Wednesday, 28 November 2018

Postmodernism


Postmodernism is the term used to refer to the non-realist and non-traditional literature and art of the post-Second World War period. Literature and art during this period took certain modernist characteristics to an extreme limit. The term is also used to refer to the general human condition in the “late capitalist” world of the post 1950s.
The term postmodernism was first used emphatically in the 1960s by critics such as Leslie Fielder and Ihab Hassan for the change of sensibility that occurred during the period. Arnold Toynbee became the first person to use the term outside the specific literary critical sense, when he announced in 1947 that we were entering the postmodern age. In the mid 1970s the term gained importance and comprised first architecture, and later dance, theatre, painting, film and music. Jean Francois Lyotard is undoubtedly one of the most important early theoreticians of postmodernism.  Lyotard, a French philosopher, was commissioned by the Council of Universities of Quebec in the late 1970s to do a survey of the state of knowledge in the Western world. In his seminal work The Post Modern Condition: A Report on Knowledge, first published in 1979 in French and later translated into English in 1984 he decided to used the word “postmodern” to describe the condition of knowledge in the most highly developed societies. He posited a simple definition for the idea of ‘postmodern’ as “incredulity to metanarratives.” By metanarrative Lyotard  means   all   those   grand   narratives   or   intellectual   discourses   which aim to   offer a comprehensive frame in which to understand some aspect of modern life.  The Enlightenment belief  in   progress, Darwinian theory of evolution, Marxism,  Freudian psychology are   all metanarratives.

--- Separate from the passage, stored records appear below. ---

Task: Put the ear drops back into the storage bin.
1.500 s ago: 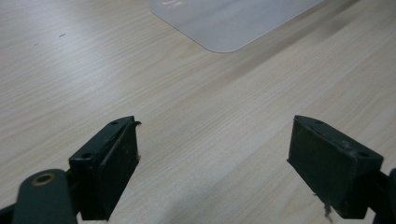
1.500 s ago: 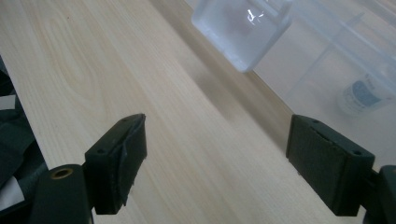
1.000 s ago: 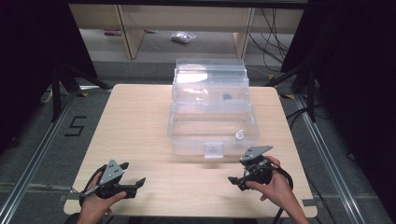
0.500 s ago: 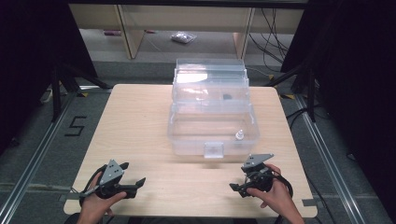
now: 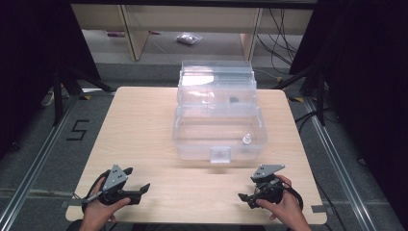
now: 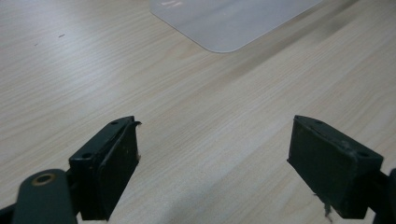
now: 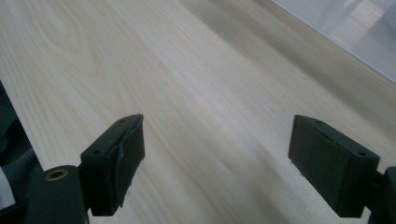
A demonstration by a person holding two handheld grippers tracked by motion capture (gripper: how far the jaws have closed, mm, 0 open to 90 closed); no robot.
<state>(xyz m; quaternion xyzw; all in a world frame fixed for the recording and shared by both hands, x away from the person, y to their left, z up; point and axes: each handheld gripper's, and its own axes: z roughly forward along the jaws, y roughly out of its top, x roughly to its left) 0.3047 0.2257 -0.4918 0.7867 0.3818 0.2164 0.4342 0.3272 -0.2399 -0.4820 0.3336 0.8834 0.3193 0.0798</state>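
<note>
High view: a clear plastic box [image 5: 219,130] stands in the middle of the wooden table [image 5: 139,125], its lid tipped up at the back and a small white latch [image 5: 220,154] on its near wall. Inside, near the right front corner, a small white-capped bottle [image 5: 246,139] stands upright, and a dark little item sits in the upper tray – too small to tell what it is. Both grippers rest low at the near edge, well apart from the box: the left gripper [image 5: 139,188] at the near left, the right gripper [image 5: 244,197] at the near right. In the left gripper view the jaws stand spread wide over bare wood, with a corner of the box [image 6: 224,23] ahead; in the right gripper view the jaws are likewise spread with nothing between them.

The step looks like an approach to the box, probably its contents or lid. To do it well, the right gripper, being nearer the bottle, should come over the front wall from above – jaws kept wide until they straddle it, then closed gently so it does not tip. The left can steady the box wall, since light plastic slides easily
</note>
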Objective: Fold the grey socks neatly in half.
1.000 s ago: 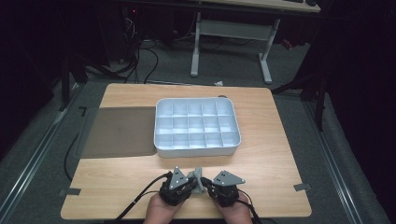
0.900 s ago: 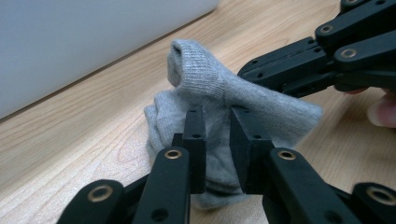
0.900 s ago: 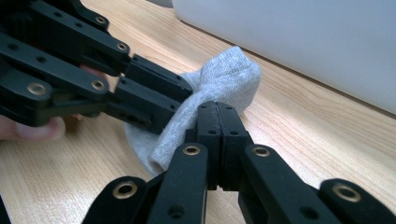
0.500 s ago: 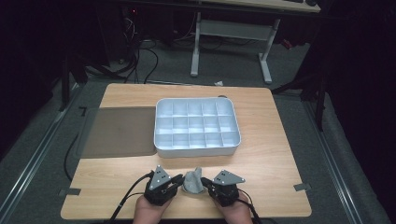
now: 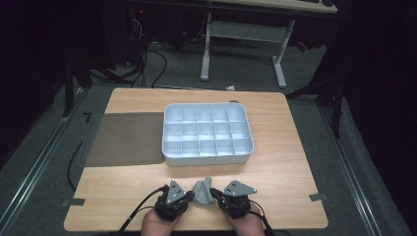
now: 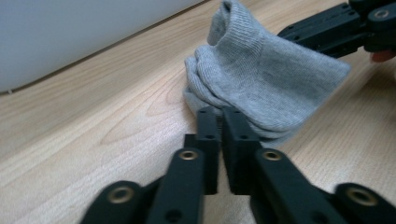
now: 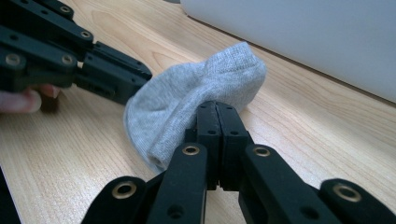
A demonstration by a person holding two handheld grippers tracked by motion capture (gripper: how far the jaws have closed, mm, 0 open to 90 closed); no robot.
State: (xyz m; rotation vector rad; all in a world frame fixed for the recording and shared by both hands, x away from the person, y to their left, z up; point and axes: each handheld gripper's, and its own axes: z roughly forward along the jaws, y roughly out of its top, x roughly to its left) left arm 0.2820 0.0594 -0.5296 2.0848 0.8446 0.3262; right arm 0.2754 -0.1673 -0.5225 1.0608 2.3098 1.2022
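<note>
Fingers [image 7: 208, 122] of our right gripper [image 5: 216, 196] are clamped on the grey sock [image 5: 202, 191]; our left gripper [image 5: 189, 197], just closing, pinches its other edge, above the bench [image 5: 275, 147].

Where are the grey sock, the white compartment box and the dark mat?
grey sock [image 6: 261, 79]: left gripper view, middle of its knit.
white compartment box [image 5: 206, 158]: high view, near wall.
dark mat [image 5: 123, 138]: high view, its centre.
</note>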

Jean Baudrillard, the French sociologist was concerned with the transformation that occurred to signs in the passage of time. For him in the postmodern times it is the “Map that precedes the territory” instead of territory preceding the map. Now it is simulation opposed to representation. Simulation is “the radical negation of sign as value.” For him the four successive stages, the image goes through are the following:
a     a )  It is the basic reflection of reality.
b     b )  It masks and perverts a basic reality.
c     c )  It masks the absence of a basic reality.
d     d )  It bears no relation to any reality whatever; it is its own pure simulacrum.
Another important postmodern theoretician is Frederic Jameson who wrote the foreword to Lyotard’s book The Postmodern Condition. Jameson’s two influential articles on postmodernism are, “Postmodernism and Consumer Society,” later expanded and elaborated as, “Postmodernism or the Cultural Logic of Late Capitalism,” and “The Politics of Theory: Ideological Positions in the Postmodern Debate.” In the first essay he explores the important features of postmodernism of which to him the most important is pastiche. Pastiche is a patchwork of words, sentences or complete passages from various authors or one author. It is like parody, the imitation of a peculiar or unique style. It is a neutral practice, but unlike mimicry it does not have hidden motives and satirical aim. In postmodernism “text” is supplemented or displaced by “discourse.” A keynote feature of postmodernism is the fading of boundaries between genres.